Le soi-disant Cour suprême a qualifié d’extrémistes ceux qui, depuis des décennies, s’efforçaient de rétablir la vérité historique sur les répressions, interdite à l’époque soviétique. Il semble qu’aujourd’hui soit revenue une époque où la mémoire et la vérité, ainsi que la moindre aspiration à la justice — même posthume — deviennent des crimes, punis presque comme des meurtres de masse, tandis que la destruction de peuples entiers, des villes ravagées et la mort de civils sont présentées comme une norme de l’État, initialement façonné par des kleptocrates et des criminels, et désormais aussi par des criminels de guerre.
Ci-dessous, les détails de l’actualité.
La reconnaissance de « Memorial » comme « organisation extrémiste » et l’interdiction de ses activités en Russie reviennent à criminaliser le travail de défense des droits humains. Commentant la décision des autorités russes, Denis Krivosheev, directeur adjoint pour l’Europe de l’Est et l’Asie centrale à Amnesty International, a déclaré que pendant près de quarante ans, Memorial a documenté de manière constante les répressions passées et actuelles, préservant la mémoire de millions de victimes de violations des droits humains — du Goulag stalinien aux abus commis lors des conflits en Tchétchénie, en Géorgie et en Ukraine, ainsi que les persécutions visant les critiques du Kremlin et les opposants politiques aujourd’hui.
Selon Krivosheev, en déclarant « Memorial » extrémiste, les autorités ne s’attaquent pas seulement à l’une des plus anciennes organisations de la société civile en Russie et lauréate du prix Nobel de la paix 2022, mais aussi à l’idée même de défense des droits humains. Désormais, même mentionner l’organisation sans indiquer son statut « extrémiste », partager ses contenus ou exprimer un soutien sur les réseaux sociaux peut entraîner des poursuites pénales. Amnesty International estime que cette décision vise à exclure Memorial de l’espace public et à effacer ses vastes archives sur les violations des droits humains.

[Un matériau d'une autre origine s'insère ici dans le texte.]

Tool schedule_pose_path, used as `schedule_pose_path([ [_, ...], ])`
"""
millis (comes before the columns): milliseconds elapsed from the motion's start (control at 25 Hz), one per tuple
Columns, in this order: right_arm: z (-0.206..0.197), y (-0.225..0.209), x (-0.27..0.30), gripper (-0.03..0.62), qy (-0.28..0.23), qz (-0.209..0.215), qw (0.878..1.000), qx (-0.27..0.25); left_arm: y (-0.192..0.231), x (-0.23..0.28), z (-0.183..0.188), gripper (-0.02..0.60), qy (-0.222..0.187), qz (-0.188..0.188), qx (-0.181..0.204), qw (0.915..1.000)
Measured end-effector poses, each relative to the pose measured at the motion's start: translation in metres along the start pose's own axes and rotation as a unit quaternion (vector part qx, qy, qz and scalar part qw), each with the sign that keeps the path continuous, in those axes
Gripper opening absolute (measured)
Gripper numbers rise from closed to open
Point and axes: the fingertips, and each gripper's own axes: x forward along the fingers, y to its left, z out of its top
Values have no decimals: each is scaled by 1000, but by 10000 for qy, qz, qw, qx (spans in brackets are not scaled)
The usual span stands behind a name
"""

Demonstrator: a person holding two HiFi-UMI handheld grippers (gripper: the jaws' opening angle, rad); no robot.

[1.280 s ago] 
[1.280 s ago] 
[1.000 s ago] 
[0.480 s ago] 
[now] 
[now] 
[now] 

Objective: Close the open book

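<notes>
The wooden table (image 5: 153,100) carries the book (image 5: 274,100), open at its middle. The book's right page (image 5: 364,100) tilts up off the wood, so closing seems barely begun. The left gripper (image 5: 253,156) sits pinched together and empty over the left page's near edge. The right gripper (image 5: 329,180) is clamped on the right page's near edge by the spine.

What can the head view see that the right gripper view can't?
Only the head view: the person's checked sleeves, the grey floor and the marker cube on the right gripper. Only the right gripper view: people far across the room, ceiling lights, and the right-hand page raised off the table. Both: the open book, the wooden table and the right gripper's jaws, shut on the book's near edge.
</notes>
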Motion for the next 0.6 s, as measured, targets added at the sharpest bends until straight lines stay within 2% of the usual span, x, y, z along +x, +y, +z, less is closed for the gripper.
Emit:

Les défenseurs des droits humains ont appelé les autorités russes à annuler immédiatement cette décision et à garantir que Memorial et d’autres organisations indépendantes puissent fonctionner librement conformément aux obligations internationales de la Russie en matière de droits humains.
Selon les informations disponibles, le 9 avril 2026, lors d’une audience à huis clos, la Cour suprême de Russie a approuvé la demande du ministère de la Justice visant à reconnaître le « Mouvement public international “Memorial” » — une appellation utilisée comme terme générique pour les structures liées à Memorial — comme extrémiste et à interdire ses activités dans le pays. Cette décision marque l’aboutissement de plusieurs années de pression : depuis 2014, certaines structures et membres ont été désignés comme « agents étrangers », en 2021 des organisations clés ont été dissoutes, et en février 2026 des entités internationales liées ont été classées « indésirables ».